Input data –
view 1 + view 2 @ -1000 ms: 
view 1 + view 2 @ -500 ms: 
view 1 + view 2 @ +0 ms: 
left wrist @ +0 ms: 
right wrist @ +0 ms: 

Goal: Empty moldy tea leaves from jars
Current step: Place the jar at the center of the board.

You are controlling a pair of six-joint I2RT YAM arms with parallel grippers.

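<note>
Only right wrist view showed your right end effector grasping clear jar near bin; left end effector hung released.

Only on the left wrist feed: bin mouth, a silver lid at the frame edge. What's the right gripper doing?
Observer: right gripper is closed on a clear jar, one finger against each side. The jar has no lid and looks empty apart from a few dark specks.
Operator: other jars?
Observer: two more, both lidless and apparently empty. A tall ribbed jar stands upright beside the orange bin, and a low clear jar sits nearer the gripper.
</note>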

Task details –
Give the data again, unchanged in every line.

Written response –
view 1 + view 2 @ -1000 ms: 
view 1 + view 2 @ -500 ms: 
view 1 + view 2 @ +0 ms: 
left wrist @ +0 ms: 
right wrist @ +0 ms: 

Goal: Empty moldy tea leaves from jars
Current step: Place the jar at the center of the board.

You are controlling a pair of six-joint I2RT YAM arms with parallel grippers.

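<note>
Only right wrist view showed your right end effector grasping clear jar near bin; left end effector hung released.

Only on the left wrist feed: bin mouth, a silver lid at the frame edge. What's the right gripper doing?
Observer: right gripper is closed on a clear jar, one finger against each side. The jar has no lid and looks empty apart from a few dark specks.
Operator: other jars?
Observer: two more, both lidless and apparently empty. A tall ribbed jar stands upright beside the orange bin, and a low clear jar sits nearer the gripper.
</note>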

The exercise is done, with nothing left to add.